WORK TASK: Retype the data below exactly; skip every image.

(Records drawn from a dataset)
================
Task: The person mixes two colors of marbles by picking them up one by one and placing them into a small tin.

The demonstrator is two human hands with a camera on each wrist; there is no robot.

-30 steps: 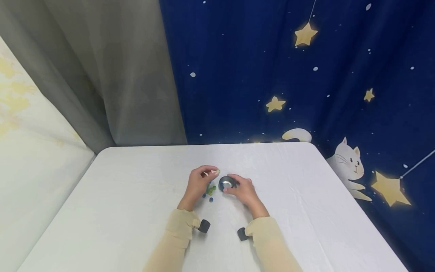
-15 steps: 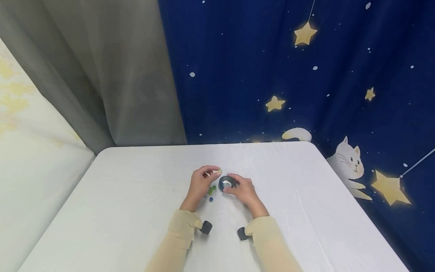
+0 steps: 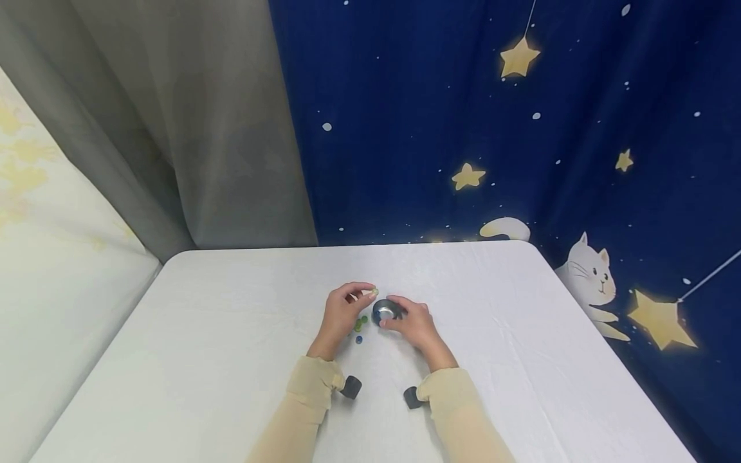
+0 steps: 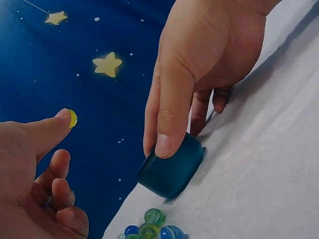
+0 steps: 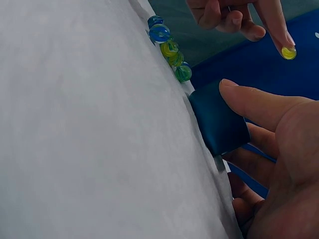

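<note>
The left grip (image 3: 343,313), closed to a small pinch, has a yellow marble (image 5: 288,53) at its tips; the right grip (image 3: 413,321) curls round a cup (image 4: 174,169). I'd guess the marble's light, hard, slippery, best pinched across its middle.

Round blue-and-green glass marbles (image 5: 169,48) lie left of the round teal cup (image 4: 172,167) (all on the white rectangular surface (image 3: 492,308)).
</note>
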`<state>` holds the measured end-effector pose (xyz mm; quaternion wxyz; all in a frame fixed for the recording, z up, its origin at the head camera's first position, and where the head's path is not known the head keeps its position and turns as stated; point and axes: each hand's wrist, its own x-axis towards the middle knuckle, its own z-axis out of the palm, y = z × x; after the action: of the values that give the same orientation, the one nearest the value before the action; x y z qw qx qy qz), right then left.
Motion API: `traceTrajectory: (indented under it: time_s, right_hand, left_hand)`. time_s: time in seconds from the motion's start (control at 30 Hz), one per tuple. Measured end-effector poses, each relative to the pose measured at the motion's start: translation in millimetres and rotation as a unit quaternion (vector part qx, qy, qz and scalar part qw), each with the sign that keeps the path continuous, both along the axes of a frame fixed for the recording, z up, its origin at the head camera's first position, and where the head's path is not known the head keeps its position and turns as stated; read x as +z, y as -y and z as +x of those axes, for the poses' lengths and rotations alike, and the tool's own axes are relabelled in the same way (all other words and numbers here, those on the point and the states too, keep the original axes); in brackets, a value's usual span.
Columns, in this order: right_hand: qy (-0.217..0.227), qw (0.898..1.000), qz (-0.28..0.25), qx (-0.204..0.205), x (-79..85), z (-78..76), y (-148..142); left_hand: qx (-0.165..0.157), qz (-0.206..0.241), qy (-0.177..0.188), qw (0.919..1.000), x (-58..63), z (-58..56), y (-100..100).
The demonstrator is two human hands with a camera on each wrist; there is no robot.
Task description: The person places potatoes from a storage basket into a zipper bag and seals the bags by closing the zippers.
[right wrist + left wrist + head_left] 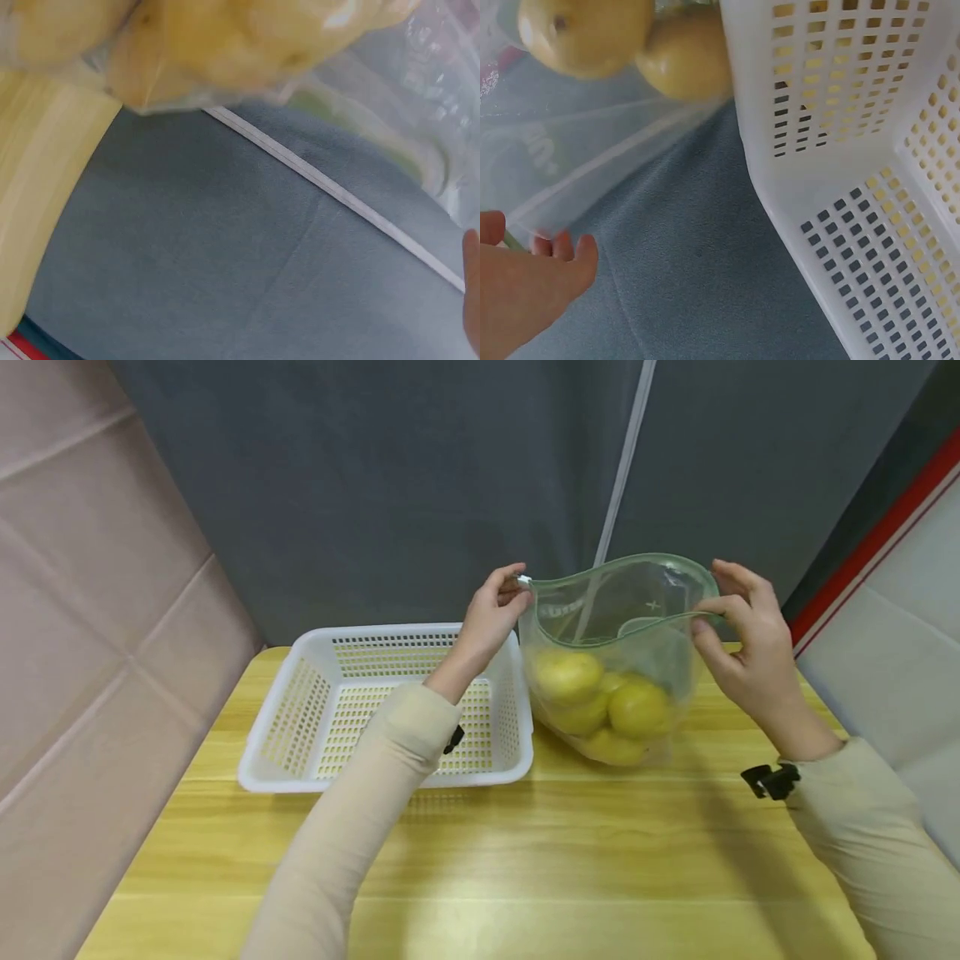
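A clear zip bag (675,664) with a green rim stands on the table, its mouth spread open. Several round yellow fruits (639,706) lie in its lower part. My left hand (486,614) pinches the left corner of the rim, beside a small white slider (523,581). On the opposite side my right hand (752,639) holds the rim between thumb and fingers. In the left wrist view, the left fingers (585,259) are at the bag's edge, away from the fruits (589,34). The right wrist view has only a fingertip (472,281) of the right hand.
Just left of the bag stands a white perforated plastic basket (255,752), with my left forearm across it. Both rest on a light wooden table (517,877). A dark grey panel (375,485) rises behind, and padded pinkish panels (97,610) line the left side.
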<state>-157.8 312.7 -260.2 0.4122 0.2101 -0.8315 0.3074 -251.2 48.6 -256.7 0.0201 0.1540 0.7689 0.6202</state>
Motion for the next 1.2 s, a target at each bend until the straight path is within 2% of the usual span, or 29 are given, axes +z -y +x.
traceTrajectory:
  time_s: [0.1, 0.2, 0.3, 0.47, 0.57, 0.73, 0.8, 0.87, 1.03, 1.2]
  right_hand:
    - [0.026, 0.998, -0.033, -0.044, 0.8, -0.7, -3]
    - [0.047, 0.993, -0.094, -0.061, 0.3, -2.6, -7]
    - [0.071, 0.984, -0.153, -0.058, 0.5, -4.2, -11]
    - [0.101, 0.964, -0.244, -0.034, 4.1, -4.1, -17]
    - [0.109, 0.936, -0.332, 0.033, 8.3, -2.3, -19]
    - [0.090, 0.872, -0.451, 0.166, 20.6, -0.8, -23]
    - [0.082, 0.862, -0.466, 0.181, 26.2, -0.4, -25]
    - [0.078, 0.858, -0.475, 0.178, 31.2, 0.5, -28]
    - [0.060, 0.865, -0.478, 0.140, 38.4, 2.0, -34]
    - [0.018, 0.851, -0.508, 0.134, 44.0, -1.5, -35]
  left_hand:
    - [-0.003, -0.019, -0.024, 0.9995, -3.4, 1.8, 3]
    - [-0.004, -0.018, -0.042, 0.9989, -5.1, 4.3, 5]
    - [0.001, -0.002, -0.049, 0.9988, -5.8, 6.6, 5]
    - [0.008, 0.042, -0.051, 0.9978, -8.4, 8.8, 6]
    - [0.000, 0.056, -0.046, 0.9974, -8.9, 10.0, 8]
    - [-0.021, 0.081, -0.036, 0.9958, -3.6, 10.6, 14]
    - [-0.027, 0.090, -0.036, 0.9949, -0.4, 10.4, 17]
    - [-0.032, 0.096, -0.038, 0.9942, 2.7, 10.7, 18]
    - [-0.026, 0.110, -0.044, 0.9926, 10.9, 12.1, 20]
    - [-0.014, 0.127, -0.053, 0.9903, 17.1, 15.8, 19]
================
ANSWER TO THE PROBLEM:
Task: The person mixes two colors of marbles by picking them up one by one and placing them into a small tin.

The demonstrator is two human hands with a camera on each wrist; there is no robot.

-30 steps: 
-15 steps: 
+0 steps: 
+0 steps: 
+0 steps: 

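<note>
The left grip (image 3: 343,313), closed to a small pinch, has a yellow marble (image 5: 288,53) at its tips; the right grip (image 3: 413,321) curls round a cup (image 4: 174,169). I'd guess the marble's light, hard, slippery, best pinched across its middle.

Round blue-and-green glass marbles (image 5: 169,48) lie left of the round teal cup (image 4: 172,167) (all on the white rectangular surface (image 3: 492,308)).
</note>
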`<state>` holds the measured end-effector pose (xyz mm; quaternion wxyz; all in a frame fixed for the recording, z up, its origin at the head camera's first position, and where the head's path is not known the head keeps its position and turns as stated; point and axes: each hand's wrist, its own x-axis towards the middle knuckle, its own z-axis out of the palm, y = z × x; after the action: of the values that give the same orientation, the one nearest the value before the action; x y z qw qx qy qz), right then left.
Motion API: `traceTrajectory: (indented under it: time_s, right_hand, left_hand)`. time_s: time in seconds from the motion's start (control at 30 Hz), one per tuple. Measured end-effector poses, each relative to the pose measured at the motion's start: translation in millimetres and rotation as a unit quaternion (vector part qx, qy, qz and scalar part qw), each with the sign that keeps the path continuous, both along the axes of a frame fixed for the recording, z up, its origin at the head camera's first position, and where the head's path is not known the head keeps its position and turns as stated; read x as +z, y as -y and z as +x of those axes, for the poses' lengths and rotations alike, and the tool's own axes are relabelled in the same way (all other words and numbers here, those on the point and the states too, keep the original axes); in brackets, a value's usual span.
Columns, in this order: right_hand: qy (-0.217..0.227), qw (0.898..1.000), qz (-0.28..0.25), qx (-0.204..0.205), x (-79..85), z (-78..76), y (-148..142); left_hand: qx (-0.165..0.157), qz (-0.206..0.241), qy (-0.177..0.188), qw (0.919..1.000), x (-58..63), z (-58..56), y (-100..100).
The demonstrator is two human hands with a camera on each wrist; there is no robot.
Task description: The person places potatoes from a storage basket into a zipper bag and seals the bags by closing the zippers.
[right wrist + left wrist + head_left] 
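A clear zip bag (675,664) with a green rim stands on the table, its mouth spread open. Several round yellow fruits (639,706) lie in its lower part. My left hand (486,614) pinches the left corner of the rim, beside a small white slider (523,581). On the opposite side my right hand (752,639) holds the rim between thumb and fingers. In the left wrist view, the left fingers (585,259) are at the bag's edge, away from the fruits (589,34). The right wrist view has only a fingertip (472,281) of the right hand.
Just left of the bag stands a white perforated plastic basket (255,752), with my left forearm across it. Both rest on a light wooden table (517,877). A dark grey panel (375,485) rises behind, and padded pinkish panels (97,610) line the left side.
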<state>-157.8 312.7 -260.2 0.4122 0.2101 -0.8315 0.3074 -251.2 48.6 -256.7 0.0201 0.1540 0.7689 0.6202</state>
Motion for the next 1.2 s, a target at each bend until the straight path is within 2% of the usual span, or 29 are given, axes +z -y +x.
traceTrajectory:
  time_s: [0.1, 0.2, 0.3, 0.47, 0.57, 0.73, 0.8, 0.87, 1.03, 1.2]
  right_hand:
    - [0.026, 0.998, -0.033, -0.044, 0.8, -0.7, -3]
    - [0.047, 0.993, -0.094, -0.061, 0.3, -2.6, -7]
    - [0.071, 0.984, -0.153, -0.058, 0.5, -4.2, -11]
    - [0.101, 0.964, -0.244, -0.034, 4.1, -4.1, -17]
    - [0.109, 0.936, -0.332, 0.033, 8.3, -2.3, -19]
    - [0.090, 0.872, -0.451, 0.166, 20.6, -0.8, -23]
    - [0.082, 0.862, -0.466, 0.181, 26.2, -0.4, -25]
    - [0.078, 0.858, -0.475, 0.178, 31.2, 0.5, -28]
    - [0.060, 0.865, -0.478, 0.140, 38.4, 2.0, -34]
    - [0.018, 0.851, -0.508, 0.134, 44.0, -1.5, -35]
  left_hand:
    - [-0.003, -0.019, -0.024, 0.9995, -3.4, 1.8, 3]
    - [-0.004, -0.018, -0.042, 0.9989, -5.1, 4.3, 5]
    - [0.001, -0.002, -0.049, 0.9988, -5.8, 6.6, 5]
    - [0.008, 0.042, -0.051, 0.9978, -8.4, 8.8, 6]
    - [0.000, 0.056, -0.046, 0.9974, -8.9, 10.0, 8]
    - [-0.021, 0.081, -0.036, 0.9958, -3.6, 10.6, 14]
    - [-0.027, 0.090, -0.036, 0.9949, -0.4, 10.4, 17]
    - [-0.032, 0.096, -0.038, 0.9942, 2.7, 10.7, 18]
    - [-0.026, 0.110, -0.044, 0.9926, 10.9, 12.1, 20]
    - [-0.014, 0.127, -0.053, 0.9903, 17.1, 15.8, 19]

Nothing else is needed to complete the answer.